И Стивен, все еще прерывисто дыша, посмотрела ему в лицо. Она кивнула, и сэр Филип увидел, как его собственные печальные глаза смотрят на него с залитого слезами лица дочери. Но ее губы крепко сжались, и ямочка на подбородке обозначилась сильнее, в ее детской решимости быть храброй.
Наклонившись к ней, он в полной тишине поцеловал ее — как будто они скрепили свой грустный договор.
6Анна, которой не было в поместье, когда случилась беда, вернулась и застала мужа в коридоре, он дожидался ее.
— Стивен плохо себя вела, она в детской; у нее была одна из этих ее вспышек, — заметил он.
Несмотря на то, что он явно стремился перехватить Анну на полпути, сейчас он говорил достаточно непринужденно. Коллинс и лакей должны покинуть дом, сказал он ей. Что до Стивен, он уже с ней поговорил — лучше будет, если Анна оставит это дело в покое, это был всего лишь детский припадок гнева.

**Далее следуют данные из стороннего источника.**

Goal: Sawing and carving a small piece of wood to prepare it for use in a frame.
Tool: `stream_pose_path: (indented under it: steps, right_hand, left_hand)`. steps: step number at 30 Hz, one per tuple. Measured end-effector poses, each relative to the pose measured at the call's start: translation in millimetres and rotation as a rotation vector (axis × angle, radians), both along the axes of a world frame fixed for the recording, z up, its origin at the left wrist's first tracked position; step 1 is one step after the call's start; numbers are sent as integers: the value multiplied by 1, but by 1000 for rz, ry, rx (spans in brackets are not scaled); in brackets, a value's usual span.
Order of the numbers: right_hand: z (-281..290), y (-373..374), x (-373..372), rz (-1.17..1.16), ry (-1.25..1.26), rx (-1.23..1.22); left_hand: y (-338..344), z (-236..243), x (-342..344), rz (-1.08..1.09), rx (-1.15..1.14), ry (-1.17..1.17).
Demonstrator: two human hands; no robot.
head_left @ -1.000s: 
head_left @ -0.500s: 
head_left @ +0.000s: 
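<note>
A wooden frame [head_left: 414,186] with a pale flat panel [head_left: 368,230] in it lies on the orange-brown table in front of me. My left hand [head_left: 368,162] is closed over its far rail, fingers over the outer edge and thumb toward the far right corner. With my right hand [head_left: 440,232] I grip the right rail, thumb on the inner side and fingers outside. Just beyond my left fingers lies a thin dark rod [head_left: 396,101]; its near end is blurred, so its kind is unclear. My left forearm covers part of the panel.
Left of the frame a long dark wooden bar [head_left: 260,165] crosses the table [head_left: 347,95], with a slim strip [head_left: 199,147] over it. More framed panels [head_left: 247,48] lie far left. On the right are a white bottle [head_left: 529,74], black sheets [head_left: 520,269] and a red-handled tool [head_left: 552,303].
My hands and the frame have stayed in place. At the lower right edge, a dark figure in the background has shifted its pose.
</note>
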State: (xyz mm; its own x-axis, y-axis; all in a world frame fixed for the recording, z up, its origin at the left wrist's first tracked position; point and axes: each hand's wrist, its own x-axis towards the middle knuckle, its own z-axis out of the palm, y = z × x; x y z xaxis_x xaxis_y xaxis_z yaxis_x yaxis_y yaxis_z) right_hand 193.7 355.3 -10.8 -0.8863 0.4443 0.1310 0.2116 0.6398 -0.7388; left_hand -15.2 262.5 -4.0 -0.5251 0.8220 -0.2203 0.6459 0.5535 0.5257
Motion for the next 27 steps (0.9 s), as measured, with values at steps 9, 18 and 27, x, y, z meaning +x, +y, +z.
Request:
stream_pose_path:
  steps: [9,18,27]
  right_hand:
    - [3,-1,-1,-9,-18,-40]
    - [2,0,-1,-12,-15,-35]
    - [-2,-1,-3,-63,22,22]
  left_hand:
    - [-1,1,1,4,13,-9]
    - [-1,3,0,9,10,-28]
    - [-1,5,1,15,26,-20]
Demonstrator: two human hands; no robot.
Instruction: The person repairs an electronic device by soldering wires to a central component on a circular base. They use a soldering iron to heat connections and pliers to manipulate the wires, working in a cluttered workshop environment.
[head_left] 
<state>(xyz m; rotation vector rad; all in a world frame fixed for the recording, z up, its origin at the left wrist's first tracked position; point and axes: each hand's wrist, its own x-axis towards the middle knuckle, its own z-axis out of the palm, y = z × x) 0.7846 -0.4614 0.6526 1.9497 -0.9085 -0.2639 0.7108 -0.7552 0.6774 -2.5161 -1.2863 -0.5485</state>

Анна поспешила наверх, к дочери. Сама она в детстве не отличалась бурным нравом, и вспышки Стивен всегда заставляли ее чувствовать себя беспомощной; однако ее уже подготовили к худшему. Но она обнаружила, что Стивен сидит, подперев подбородок, и спокойно глядит в окно; глаза у нее были все еще распухшие и лицо очень бледное, в остальном же она не показывала особых эмоций; она даже улыбнулась Анне — довольно принужденной улыбкой. Анна разговаривала мягко, и Стивен слушала, время от времени кивая. Но Анна чувствовала неловкость, как будто ребенок почему-то хотел уберечь ее от волнения; эта улыбка была предназначена для того, чтобы уберечь ее — такая недетская улыбка. Всю беседу мать вела одна. Стивен не обсуждала свою привязанность к Коллинс; об этом она упрямо молчала. Она не оправдывалась и не оправдывала то, что она бросила цветочным горшком в лакея.